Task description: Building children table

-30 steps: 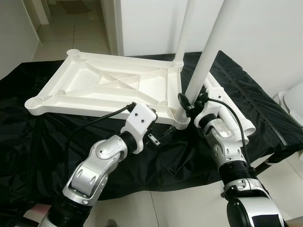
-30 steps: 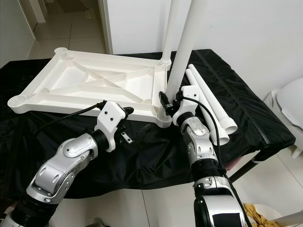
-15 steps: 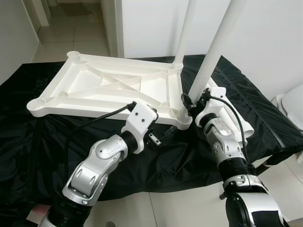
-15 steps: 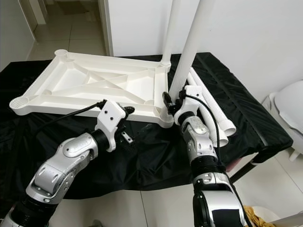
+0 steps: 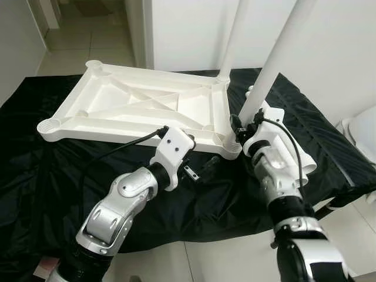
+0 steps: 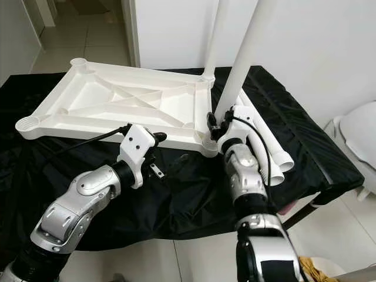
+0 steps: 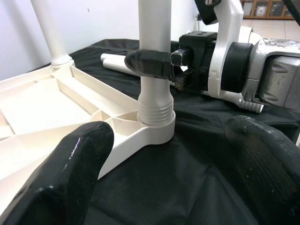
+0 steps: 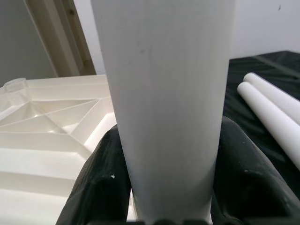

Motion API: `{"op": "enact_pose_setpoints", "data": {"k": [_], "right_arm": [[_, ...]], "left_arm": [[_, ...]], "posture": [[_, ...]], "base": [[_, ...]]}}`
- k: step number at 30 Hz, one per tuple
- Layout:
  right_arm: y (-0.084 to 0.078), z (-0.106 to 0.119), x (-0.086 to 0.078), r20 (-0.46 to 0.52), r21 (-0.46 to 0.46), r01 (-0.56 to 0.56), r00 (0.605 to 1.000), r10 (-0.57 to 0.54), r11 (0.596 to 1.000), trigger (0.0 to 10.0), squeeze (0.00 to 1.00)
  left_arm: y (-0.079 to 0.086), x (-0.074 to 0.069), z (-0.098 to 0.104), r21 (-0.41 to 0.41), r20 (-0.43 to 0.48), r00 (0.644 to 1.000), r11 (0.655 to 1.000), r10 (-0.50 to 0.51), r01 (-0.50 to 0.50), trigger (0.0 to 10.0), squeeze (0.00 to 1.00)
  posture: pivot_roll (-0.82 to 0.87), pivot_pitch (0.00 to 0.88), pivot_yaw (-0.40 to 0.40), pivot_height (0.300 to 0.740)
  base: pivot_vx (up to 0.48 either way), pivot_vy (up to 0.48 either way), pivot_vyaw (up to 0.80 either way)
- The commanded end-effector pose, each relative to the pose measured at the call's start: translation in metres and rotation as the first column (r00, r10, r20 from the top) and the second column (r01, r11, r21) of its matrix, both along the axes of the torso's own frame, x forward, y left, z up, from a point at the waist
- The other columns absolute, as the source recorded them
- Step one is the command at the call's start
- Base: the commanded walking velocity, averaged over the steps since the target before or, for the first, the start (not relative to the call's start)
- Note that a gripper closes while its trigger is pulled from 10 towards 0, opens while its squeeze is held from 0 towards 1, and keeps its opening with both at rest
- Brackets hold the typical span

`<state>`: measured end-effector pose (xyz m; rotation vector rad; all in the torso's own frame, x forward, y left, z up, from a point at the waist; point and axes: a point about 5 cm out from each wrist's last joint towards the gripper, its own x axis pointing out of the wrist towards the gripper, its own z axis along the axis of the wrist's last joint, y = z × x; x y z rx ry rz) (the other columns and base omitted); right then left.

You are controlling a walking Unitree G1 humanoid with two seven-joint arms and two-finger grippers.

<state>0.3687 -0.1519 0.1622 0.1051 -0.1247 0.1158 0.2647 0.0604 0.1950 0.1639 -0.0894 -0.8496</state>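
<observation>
On black-draped table (image 5: 35,176), upturned white tabletop (image 5: 141,108) sits nearer than a second ago; near-right leg (image 5: 267,76) now steeper in corner socket (image 7: 157,129), so seating nearly done; right gripper (image 7: 157,63) clamped on leg; left gripper (image 5: 200,170) fingers apart beside socket; spare legs (image 6: 267,141) alongside; tiled floor, white walls

Both upright legs, the near leg (image 5: 276,64) and the far leg (image 5: 233,38), run off the top edge so their ends can't be seen, the white thing (image 6: 359,132) at the right edge is cut off too, and the spare tubes (image 6: 267,144) are partly hidden behind the right arm.
</observation>
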Motion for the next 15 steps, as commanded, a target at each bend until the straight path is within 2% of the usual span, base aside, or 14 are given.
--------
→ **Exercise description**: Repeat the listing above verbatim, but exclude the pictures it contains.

→ **Answer area**:
Task description: Building children table

-30 steps: 
-30 steps: 
-15 steps: 
-15 steps: 
+0 steps: 
+0 steps: 
+0 steps: 
+0 steps: 

Motion API: `{"op": "enact_pose_setpoints", "data": {"k": [_], "right_arm": [[_, ...]], "left_arm": [[_, ...]], "posture": [[_, ...]], "base": [[_, ...]]}}`
- k: step number at 30 Hz, one per tuple
- Layout:
  right_arm: y (-0.084 to 0.078), z (-0.106 to 0.119), x (-0.086 to 0.078), r20 (-0.46 to 0.52), r21 (-0.46 to 0.46), r01 (-0.56 to 0.56), r00 (0.605 to 1.000), r10 (-0.57 to 0.54), r11 (0.596 to 1.000), trigger (0.0 to 10.0), squeeze (0.00 to 1.00)
  left_arm: y (-0.079 to 0.086), x (-0.074 to 0.069), z (-0.098 to 0.104), r21 (-0.41 to 0.41), r20 (-0.43 to 0.48), r00 (0.644 to 1.000), r11 (0.655 to 1.000), r10 (-0.50 to 0.51), r01 (-0.50 to 0.50), trigger (0.0 to 10.0), squeeze (0.00 to 1.00)
  posture: pivot_roll (-0.82 to 0.87), pivot_pitch (0.00 to 0.88), pivot_yaw (-0.40 to 0.40), pivot_height (0.300 to 0.740)
  base: pivot_vx (up to 0.48 either way), pivot_vy (up to 0.48 either way), pivot_vyaw (up to 0.80 either way)
- The commanded end-effector pose, each relative to the pose measured at the call's start: translation in metres and rotation as the first column (r00, r10, r20 from the top) and the second column (r01, r11, r21) of its matrix, both along the axes of the torso's own frame, x forward, y left, z up, from a point at the waist
- The other columns absolute, as the source recorded them
- Step one is the command at the call's start
- Base: the commanded walking velocity, averaged over the steps since the target before or, for the first, the start (not relative to the call's start)
- Note that a gripper closes while its trigger is pulled from 10 towards 0, opens while its squeeze is held from 0 towards 1, and keeps its opening with both at rest
- Brackets hold the typical span

`<state>`: measured end-effector pose (xyz m; rotation vector rad; all in the torso's own frame, x forward, y left, z up, from a point at the waist; point and axes: a point about 5 cm out from each wrist's last joint towards the gripper, its own x axis pointing out of the wrist towards the gripper, its own z axis along the axis of the wrist's last joint, y = z × x; x y z rx ry rz) (the other columns and base omitted); right then left.

You are controlling a walking Unitree G1 humanoid with two seven-joint arms and two-finger grippers.

<state>0.3687 -0.1519 0.1622 0.1051 -0.1247 0.1158 0.2647 0.0604 0.1950 0.1639 -0.0894 -0.8496</state>
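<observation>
On black-draped table (image 5: 35,176), upturned white tabletop (image 5: 141,108) sits nearer than a second ago; near-right leg (image 5: 267,76) now steeper in corner socket (image 7: 157,129), so seating nearly done; right gripper (image 7: 157,63) clamped on leg; left gripper (image 5: 200,170) fingers apart beside socket; spare legs (image 6: 267,141) alongside; tiled floor, white walls

Both upright legs, the near leg (image 5: 276,64) and the far leg (image 5: 233,38), run off the top edge so their ends can't be seen, the white thing (image 6: 359,132) at the right edge is cut off too, and the spare tubes (image 6: 267,144) are partly hidden behind the right arm.
</observation>
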Motion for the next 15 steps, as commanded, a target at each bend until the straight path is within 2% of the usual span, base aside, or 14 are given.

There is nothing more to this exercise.